- **Try it**
Every entry should come back exactly as written, minus the pictures.

Top of Data for analysis

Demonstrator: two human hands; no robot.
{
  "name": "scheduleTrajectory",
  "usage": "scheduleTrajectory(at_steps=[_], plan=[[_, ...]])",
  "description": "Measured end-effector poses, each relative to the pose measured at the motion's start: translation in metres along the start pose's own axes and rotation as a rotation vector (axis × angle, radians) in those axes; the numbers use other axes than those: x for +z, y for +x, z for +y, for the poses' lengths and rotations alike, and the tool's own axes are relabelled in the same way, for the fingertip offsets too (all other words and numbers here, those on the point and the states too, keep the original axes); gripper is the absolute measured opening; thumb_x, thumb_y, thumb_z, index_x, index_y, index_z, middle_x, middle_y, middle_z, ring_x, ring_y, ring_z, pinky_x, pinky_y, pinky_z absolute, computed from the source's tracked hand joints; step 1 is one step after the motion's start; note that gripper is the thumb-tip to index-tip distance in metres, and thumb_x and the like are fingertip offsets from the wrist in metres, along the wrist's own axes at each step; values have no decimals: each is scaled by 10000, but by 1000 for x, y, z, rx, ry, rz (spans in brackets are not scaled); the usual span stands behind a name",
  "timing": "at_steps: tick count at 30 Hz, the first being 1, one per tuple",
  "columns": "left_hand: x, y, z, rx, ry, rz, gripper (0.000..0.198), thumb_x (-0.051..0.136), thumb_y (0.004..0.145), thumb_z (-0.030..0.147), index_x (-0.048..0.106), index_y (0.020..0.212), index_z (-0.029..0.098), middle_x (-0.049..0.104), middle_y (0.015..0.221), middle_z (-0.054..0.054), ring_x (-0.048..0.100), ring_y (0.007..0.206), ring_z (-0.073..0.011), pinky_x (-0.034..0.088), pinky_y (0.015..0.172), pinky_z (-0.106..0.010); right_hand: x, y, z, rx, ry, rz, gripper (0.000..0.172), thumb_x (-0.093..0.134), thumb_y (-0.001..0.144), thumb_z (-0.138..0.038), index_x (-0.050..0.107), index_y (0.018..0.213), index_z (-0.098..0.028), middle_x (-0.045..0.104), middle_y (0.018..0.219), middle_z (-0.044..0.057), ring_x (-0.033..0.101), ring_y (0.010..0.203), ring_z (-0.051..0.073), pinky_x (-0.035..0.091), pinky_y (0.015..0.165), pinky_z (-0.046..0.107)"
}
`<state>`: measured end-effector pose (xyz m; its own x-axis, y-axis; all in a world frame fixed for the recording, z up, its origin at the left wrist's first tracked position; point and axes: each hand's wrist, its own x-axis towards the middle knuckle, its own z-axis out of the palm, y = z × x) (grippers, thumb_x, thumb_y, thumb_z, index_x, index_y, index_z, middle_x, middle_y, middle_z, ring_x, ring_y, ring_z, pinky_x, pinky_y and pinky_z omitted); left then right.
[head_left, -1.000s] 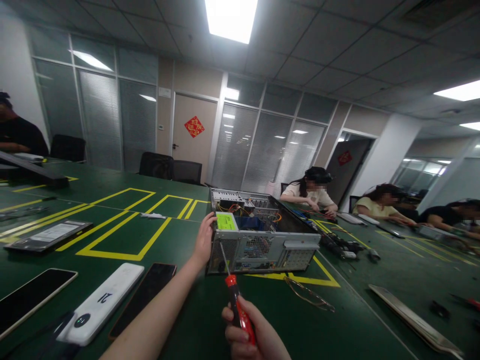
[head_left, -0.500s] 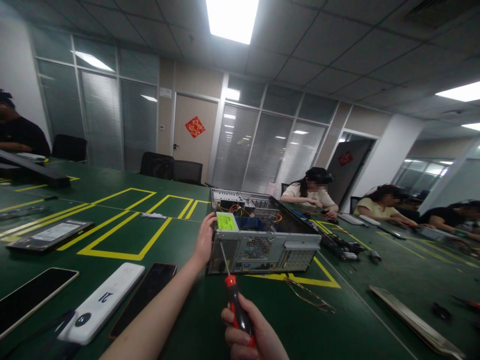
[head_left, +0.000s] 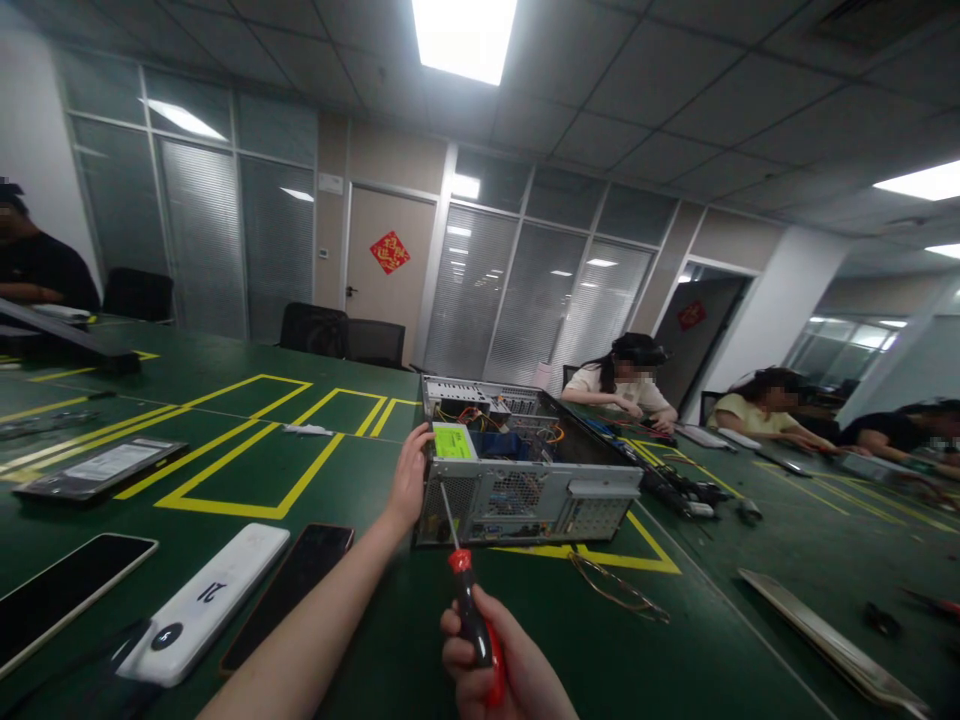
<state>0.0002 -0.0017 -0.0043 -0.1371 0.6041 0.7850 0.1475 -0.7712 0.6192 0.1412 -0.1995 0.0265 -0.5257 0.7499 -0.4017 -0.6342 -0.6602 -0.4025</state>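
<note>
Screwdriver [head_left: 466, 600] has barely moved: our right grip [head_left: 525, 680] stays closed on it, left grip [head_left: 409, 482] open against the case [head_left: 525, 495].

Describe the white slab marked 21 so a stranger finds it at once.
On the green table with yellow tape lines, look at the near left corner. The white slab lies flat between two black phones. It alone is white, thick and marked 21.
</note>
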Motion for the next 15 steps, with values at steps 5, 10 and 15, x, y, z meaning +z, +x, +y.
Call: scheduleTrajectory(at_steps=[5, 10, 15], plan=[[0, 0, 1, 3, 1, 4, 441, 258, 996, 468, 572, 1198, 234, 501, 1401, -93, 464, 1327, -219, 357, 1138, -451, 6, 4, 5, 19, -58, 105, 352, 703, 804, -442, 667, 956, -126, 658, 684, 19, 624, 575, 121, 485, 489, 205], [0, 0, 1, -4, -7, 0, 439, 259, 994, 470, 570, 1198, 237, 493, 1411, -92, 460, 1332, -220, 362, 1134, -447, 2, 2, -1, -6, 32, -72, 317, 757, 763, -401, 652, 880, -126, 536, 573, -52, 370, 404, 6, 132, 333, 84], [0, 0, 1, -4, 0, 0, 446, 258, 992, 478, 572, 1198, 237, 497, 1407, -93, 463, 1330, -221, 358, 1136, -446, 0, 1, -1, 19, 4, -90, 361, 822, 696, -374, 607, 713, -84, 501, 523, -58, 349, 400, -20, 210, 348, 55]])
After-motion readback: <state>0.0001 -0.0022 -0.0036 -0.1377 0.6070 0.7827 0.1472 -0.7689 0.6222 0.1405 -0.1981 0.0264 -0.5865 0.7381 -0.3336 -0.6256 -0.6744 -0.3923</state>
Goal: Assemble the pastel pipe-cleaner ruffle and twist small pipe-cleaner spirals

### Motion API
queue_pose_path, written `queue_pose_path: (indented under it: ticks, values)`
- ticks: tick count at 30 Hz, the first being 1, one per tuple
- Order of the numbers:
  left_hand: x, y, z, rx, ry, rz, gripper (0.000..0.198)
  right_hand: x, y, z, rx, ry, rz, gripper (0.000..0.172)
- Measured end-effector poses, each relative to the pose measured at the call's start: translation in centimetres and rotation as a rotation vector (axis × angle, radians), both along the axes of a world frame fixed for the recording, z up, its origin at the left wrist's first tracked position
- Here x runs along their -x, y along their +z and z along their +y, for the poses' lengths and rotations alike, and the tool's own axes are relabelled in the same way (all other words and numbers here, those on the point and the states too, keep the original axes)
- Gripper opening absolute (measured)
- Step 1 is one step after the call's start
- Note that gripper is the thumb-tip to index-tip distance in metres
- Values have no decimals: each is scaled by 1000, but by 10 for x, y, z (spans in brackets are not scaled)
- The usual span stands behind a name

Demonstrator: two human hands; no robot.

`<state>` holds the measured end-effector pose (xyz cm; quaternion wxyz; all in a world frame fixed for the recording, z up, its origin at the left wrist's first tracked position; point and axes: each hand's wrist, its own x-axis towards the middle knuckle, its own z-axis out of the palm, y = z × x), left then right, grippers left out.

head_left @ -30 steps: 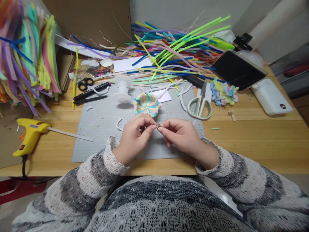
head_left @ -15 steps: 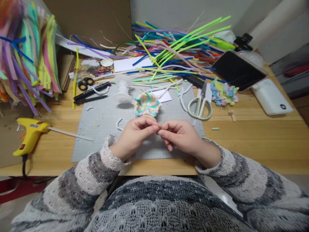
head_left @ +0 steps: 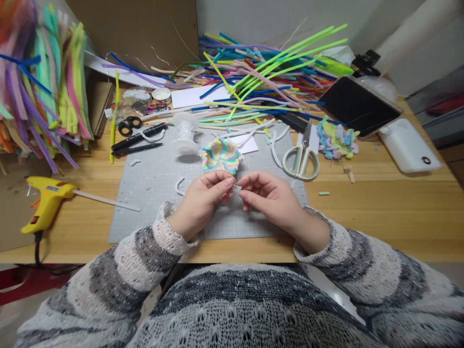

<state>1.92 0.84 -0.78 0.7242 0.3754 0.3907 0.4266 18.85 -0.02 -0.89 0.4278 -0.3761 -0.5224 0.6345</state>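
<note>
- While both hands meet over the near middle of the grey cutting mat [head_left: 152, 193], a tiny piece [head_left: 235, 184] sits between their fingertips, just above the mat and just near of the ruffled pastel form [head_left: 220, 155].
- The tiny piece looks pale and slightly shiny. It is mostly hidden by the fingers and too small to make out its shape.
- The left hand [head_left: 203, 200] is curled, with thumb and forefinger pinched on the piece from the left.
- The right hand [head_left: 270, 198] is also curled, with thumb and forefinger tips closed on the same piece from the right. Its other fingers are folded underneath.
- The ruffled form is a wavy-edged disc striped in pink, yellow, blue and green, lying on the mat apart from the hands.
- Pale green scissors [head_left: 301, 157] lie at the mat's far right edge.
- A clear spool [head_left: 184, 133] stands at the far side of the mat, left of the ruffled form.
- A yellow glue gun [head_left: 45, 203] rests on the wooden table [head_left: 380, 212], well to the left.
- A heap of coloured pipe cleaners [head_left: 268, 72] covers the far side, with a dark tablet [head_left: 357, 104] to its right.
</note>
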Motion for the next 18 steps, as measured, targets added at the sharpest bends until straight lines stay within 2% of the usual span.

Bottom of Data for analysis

- **Response**
Demonstrator: two human hands; no robot.
{
  "name": "scheduleTrajectory",
  "usage": "scheduleTrajectory(at_steps=[_], plan=[[_, ...]])",
  "description": "Measured end-effector poses, each relative to the pose measured at the motion's start: translation in metres along the start pose's own axes and rotation as a rotation vector (axis × angle, radians) in those axes; the numbers use other axes than those: x for +z, y for +x, z for +y, for the poses' lengths and rotations alike, and the tool's own axes are relabelled in the same way, for the fingertip offsets too (all other words and numbers here, those on the point and the states too, keep the original axes); gripper is the absolute measured opening; thumb_x, thumb_y, thumb_z, index_x, index_y, index_z, middle_x, middle_y, middle_z, ring_x, ring_y, ring_z, pinky_x, pinky_y, pinky_z absolute, computed from the source's tracked hand joints; step 1 is one step after the motion's start; note that gripper is the thumb-tip to index-tip distance in metres, and thumb_x and the like are fingertip offsets from the wrist in metres, along the wrist's own axes at each step; values have no decimals: each is scaled by 10000, but by 1000 for x, y, z, rx, ry, rz (spans in brackets are not scaled); the usual span stands behind a name",
  "timing": "at_steps: tick count at 30 Hz, the first being 1, one per tuple",
  "columns": "left_hand: x, y, z, rx, ry, rz, gripper (0.000..0.198), thumb_x (-0.051..0.136), thumb_y (0.004..0.145), thumb_z (-0.030..0.147), index_x (-0.048..0.106), index_y (0.020..0.212), index_z (-0.029..0.098), middle_x (-0.049..0.104), middle_y (0.015..0.221), middle_z (-0.054..0.054), ring_x (-0.048..0.100), ring_y (0.007..0.206), ring_z (-0.073..0.011), pinky_x (-0.034..0.088), pinky_y (0.015..0.172), pinky_z (-0.106..0.010); right_hand: x, y, z, rx, ry, rz, gripper (0.000..0.172), thumb_x (-0.093..0.134), thumb_y (-0.001..0.144), thumb_z (-0.138..0.038), index_x (-0.050..0.107), index_y (0.018..0.213), index_z (-0.098..0.028), middle_x (-0.045..0.104), middle_y (0.018..0.219), middle_z (-0.044..0.057), ring_x (-0.033..0.101), ring_y (0.010..0.203), ring_z (-0.051..0.073), pinky_x (-0.035..0.091), pinky_y (0.015..0.165), pinky_z (-0.046..0.107)"
}
`<state>`: measured end-effector pose (xyz m; its own x-axis, y-axis; all in a world frame fixed for the recording, z up, its origin at the left wrist's first tracked position; point and axes: each hand's wrist, its own x-axis towards the middle knuckle, its own z-axis out of the palm, y = z × x) (grippers, thumb_x, thumb_y, thumb_z, index_x, index_y, index_z, middle_x, middle_y, middle_z, ring_x, ring_y, ring_z, pinky_x, pinky_y and pinky_z omitted); left then right.
[head_left, -1.000s] 
[head_left, -0.500s] 
[head_left, +0.000s] 
<state>0.0002 -0.0017 -0.0043 -0.1371 0.6041 0.7850 0.1475 -0.7712 0.6192 0.1412 -0.1995 0.0265 -0.5257 0.7499 -0.4017 -0.6342 -0.6602 -0.4025</state>
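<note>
Screwdriver [head_left: 466, 600] has barely moved: our right grip [head_left: 525, 680] stays closed on it, left grip [head_left: 409, 482] open against the case [head_left: 525, 495].

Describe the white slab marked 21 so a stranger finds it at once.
On the green table with yellow tape lines, look at the near left corner. The white slab lies flat between two black phones. It alone is white, thick and marked 21.
</note>
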Motion for the next 15 steps, with values at steps 5, 10 and 15, x, y, z meaning +z, +x, +y.
Call: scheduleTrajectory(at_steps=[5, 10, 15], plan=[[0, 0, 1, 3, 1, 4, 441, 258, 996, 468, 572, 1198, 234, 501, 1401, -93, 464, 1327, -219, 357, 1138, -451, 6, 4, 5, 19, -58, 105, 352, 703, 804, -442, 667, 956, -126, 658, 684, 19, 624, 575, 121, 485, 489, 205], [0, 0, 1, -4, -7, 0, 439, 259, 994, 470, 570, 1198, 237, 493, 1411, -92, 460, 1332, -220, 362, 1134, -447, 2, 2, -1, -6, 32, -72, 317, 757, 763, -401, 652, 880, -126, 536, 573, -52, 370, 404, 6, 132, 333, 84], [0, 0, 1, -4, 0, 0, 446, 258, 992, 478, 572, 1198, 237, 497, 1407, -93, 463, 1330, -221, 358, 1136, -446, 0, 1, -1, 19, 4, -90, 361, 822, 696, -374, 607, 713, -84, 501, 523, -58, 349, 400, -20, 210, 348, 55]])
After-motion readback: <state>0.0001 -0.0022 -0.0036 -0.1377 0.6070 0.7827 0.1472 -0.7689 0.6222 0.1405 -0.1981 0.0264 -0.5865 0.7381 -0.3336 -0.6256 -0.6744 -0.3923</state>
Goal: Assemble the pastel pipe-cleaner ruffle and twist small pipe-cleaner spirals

### Motion API
queue_pose_path, written `queue_pose_path: (indented under it: ticks, values)`
- ticks: tick count at 30 Hz, the first being 1, one per tuple
- Order of the numbers:
  left_hand: x, y, z, rx, ry, rz, gripper (0.000..0.198)
  right_hand: x, y, z, rx, ry, rz, gripper (0.000..0.172)
- Measured end-effector poses, each relative to the pose measured at the call's start: translation in centimetres and rotation as a rotation vector (axis × angle, radians), both along the axes of a world frame fixed for the recording, z up, its origin at the left wrist's first tracked position
- Here x runs along their -x, y along their +z and z along their +y, for the poses' lengths and rotations alike, and the tool's own axes are relabelled in the same way (all other words and numbers here, those on the point and the states too, keep the original axes)
- Gripper opening absolute (measured)
- Step 1 is one step after the call's start
- Note that gripper is the thumb-tip to index-tip distance in metres
- Values have no decimals: each is scaled by 1000, but by 10 for x, y, z (spans in brackets are not scaled)
- The usual span stands behind a name

Demonstrator: two human hands; no robot.

`<state>` holds the measured end-effector pose (xyz cm; quaternion wxyz; all in a world frame fixed for the recording, z up, its origin at the left wrist's first tracked position; point and axes: each hand's wrist, its own x-axis towards the middle knuckle, its own z-axis out of the palm, y = z × x), left then right, grippers left out.

head_left @ -30 steps: 
head_left @ -15 steps: 
head_left @ +0 steps: 

<state>1.92 0.84 -0.78 0.7242 0.3754 0.3907 0.4266 18.85 -0.02 -0.89 0.4278 -0.3761 -0.5224 0.6345</state>
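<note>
- While both hands meet over the near middle of the grey cutting mat [head_left: 152, 193], a tiny piece [head_left: 235, 184] sits between their fingertips, just above the mat and just near of the ruffled pastel form [head_left: 220, 155].
- The tiny piece looks pale and slightly shiny. It is mostly hidden by the fingers and too small to make out its shape.
- The left hand [head_left: 203, 200] is curled, with thumb and forefinger pinched on the piece from the left.
- The right hand [head_left: 270, 198] is also curled, with thumb and forefinger tips closed on the same piece from the right. Its other fingers are folded underneath.
- The ruffled form is a wavy-edged disc striped in pink, yellow, blue and green, lying on the mat apart from the hands.
- Pale green scissors [head_left: 301, 157] lie at the mat's far right edge.
- A clear spool [head_left: 184, 133] stands at the far side of the mat, left of the ruffled form.
- A yellow glue gun [head_left: 45, 203] rests on the wooden table [head_left: 380, 212], well to the left.
- A heap of coloured pipe cleaners [head_left: 268, 72] covers the far side, with a dark tablet [head_left: 357, 104] to its right.
</note>
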Motion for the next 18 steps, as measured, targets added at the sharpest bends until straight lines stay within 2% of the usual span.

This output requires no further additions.